Task to complete: Find the line with "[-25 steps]" in the records below. Copy it and every line after it, up to and including the line with "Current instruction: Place".

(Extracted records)

+++

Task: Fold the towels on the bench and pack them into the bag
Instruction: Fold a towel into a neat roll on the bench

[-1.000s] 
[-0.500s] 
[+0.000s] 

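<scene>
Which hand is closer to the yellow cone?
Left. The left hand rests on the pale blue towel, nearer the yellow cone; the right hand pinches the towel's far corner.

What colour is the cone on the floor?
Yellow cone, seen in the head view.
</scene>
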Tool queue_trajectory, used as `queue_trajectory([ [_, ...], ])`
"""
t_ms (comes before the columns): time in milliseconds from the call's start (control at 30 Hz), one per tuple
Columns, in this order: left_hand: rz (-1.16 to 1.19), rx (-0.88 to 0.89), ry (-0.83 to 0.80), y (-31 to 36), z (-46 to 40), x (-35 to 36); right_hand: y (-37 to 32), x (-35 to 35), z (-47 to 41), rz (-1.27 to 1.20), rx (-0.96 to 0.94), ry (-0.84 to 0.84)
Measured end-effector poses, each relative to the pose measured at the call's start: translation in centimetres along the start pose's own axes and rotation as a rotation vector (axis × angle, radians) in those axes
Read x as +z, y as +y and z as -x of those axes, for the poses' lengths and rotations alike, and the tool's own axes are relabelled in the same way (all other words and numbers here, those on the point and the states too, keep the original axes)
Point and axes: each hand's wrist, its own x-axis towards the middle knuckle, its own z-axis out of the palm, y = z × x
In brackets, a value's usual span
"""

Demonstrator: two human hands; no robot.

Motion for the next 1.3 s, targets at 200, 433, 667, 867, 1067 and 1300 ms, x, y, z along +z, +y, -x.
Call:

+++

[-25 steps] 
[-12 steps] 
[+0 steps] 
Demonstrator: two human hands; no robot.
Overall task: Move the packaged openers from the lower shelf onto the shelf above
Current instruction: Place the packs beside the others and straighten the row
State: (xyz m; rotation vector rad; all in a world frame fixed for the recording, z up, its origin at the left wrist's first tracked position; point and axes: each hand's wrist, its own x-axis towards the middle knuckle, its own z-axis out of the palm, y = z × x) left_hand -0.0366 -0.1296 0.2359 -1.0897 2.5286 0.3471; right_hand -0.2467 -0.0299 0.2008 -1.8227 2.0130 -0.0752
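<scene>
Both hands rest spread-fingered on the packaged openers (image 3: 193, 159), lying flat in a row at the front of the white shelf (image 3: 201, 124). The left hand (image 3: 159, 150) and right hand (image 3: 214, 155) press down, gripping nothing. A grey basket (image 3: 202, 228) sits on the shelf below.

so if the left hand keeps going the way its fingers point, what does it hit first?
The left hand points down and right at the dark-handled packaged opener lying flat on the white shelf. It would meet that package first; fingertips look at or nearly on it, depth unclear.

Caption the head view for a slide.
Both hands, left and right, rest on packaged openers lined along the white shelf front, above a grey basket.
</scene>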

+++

Written response:
[-25 steps] 
[-12 steps] 
[+0 steps] 
Demonstrator: two human hands; no robot.
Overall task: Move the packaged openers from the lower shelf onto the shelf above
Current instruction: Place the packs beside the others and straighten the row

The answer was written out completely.